Le manifeste de Libé n’a eu intrinsèquement qu’un écho relatif, comme en aura sa réplique, un an plus tard, sous la forme d’un « Appel du 6 mars contre le sexisme et les inégalités »2, à l’adresse des candidats à la présidentielle. Pourtant, entre les deux, un mois après la publication des « néo-343 » éclatait l’affaire dite DSK, qui fut, pour les groupes à l’origine du manifeste et l’ensemble des organisations féministes, l’occasion d’une intense activité d’agit-prop contre le « sexisme » qui irriguerait la société française.
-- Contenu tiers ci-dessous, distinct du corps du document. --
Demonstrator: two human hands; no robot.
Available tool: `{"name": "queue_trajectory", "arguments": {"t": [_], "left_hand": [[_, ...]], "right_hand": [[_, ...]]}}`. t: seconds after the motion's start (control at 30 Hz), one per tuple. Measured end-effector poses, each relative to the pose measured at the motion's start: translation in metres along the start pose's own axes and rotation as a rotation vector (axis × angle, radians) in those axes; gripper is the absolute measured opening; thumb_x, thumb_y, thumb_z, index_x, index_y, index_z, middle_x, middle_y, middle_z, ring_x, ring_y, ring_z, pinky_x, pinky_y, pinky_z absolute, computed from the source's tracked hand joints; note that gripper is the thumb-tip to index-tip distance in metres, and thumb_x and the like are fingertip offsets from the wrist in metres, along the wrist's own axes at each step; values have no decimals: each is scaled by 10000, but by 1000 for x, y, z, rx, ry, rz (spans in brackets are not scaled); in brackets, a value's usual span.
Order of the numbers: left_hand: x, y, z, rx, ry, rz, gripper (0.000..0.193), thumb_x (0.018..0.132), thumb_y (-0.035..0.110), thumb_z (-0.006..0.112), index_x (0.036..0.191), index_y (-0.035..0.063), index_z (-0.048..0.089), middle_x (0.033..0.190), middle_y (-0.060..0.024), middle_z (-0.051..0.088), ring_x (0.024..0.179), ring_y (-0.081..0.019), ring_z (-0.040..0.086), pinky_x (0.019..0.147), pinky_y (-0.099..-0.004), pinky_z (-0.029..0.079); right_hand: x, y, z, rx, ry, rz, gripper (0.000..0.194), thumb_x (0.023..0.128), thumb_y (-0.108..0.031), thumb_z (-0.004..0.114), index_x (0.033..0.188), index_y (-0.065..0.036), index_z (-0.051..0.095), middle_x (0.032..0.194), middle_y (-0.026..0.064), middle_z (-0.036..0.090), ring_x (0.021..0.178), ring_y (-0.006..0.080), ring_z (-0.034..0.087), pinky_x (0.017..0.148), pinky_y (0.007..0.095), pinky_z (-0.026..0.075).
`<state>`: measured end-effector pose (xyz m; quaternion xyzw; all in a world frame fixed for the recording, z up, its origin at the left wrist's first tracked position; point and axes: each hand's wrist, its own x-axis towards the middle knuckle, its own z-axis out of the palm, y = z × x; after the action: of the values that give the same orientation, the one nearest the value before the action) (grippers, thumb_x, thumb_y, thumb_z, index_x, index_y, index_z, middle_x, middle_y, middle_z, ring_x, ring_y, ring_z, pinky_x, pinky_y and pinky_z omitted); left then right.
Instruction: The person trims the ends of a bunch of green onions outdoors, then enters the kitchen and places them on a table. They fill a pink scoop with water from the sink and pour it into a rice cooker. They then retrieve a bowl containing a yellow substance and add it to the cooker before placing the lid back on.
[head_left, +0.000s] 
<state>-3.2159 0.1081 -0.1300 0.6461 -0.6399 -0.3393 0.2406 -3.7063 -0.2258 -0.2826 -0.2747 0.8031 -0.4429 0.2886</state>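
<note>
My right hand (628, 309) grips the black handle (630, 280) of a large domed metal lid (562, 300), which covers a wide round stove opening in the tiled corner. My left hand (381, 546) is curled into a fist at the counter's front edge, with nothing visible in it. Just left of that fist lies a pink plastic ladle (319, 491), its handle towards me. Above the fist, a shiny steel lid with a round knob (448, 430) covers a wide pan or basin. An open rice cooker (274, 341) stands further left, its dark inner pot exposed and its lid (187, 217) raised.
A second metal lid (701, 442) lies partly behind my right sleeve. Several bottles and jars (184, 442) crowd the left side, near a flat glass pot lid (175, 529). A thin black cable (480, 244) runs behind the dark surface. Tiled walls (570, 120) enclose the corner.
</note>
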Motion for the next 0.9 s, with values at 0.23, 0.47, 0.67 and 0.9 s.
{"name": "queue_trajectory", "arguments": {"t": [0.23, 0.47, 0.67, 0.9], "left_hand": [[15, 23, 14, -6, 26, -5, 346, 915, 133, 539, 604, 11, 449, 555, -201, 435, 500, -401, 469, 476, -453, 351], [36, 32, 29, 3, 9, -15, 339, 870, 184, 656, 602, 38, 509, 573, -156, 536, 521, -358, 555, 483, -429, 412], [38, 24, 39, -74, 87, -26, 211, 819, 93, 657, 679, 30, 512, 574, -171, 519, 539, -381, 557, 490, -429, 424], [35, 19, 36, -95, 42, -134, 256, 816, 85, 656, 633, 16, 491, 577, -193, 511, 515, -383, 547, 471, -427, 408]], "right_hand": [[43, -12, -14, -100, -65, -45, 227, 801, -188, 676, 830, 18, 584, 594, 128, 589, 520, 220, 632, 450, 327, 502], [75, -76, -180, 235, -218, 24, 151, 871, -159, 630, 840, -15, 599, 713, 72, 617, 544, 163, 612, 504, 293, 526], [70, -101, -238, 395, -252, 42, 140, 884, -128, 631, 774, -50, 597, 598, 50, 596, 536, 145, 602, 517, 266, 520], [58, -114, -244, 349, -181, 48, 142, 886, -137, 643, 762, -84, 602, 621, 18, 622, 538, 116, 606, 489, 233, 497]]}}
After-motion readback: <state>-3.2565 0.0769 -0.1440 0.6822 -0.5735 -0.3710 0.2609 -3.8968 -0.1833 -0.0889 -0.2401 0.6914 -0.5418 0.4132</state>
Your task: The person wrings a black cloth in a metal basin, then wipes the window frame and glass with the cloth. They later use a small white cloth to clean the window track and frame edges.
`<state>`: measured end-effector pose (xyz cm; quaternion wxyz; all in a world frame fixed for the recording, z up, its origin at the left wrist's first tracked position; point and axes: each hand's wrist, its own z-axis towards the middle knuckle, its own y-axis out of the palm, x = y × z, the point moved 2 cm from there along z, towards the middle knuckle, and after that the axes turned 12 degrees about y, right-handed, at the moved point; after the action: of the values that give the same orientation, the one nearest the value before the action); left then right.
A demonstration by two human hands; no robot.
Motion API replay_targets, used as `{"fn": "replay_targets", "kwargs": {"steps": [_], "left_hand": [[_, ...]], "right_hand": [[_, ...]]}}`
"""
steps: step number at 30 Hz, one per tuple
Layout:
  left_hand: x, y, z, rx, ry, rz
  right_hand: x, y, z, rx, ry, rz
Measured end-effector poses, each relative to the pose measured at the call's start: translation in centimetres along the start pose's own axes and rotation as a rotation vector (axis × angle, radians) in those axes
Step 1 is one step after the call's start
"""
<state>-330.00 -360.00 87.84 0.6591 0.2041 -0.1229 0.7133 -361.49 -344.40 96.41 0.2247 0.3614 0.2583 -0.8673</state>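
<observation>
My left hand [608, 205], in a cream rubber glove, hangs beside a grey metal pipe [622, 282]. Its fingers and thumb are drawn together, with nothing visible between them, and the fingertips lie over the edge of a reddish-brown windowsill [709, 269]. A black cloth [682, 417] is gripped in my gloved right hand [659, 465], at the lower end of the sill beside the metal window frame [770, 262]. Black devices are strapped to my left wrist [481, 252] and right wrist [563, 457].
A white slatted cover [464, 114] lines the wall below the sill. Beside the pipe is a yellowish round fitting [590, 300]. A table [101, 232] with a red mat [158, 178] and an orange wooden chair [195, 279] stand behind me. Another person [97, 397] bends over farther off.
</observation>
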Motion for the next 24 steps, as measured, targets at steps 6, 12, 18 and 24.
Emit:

Le médiocre écho du manifeste a une raison toute simple : sous un habillage radical, il ne disait rien qui ne s’entende ou ne se lise partout. Rien qui détonne du discours victimaire et autoritaire qui imprègne les esprits en la matière. Le tapage devant les caméras organisé par les groupes les plus en vue (Oser le féminisme, LaBarbe, Chiennes de garde, etc.) ne doit pas occulter que leur posture extrémiste est la seule chose qui les distingue. Car le féminisme se nourrit d’une communauté axiologique, à l’œuvre dans le maniement des enquêtes et des chiffres, qui a conquis tant la recherche académique que les départements ministériels, les partis de droite comme ceux de gauche, ainsi que la quasi-totalité des médias. Et depuis longtemps. C’est en sa banalité, expression de l’opinion courante, que réside l’intérêt du féminisme radical. Ses mensonges sont les mensonges de l’idéologie dominante.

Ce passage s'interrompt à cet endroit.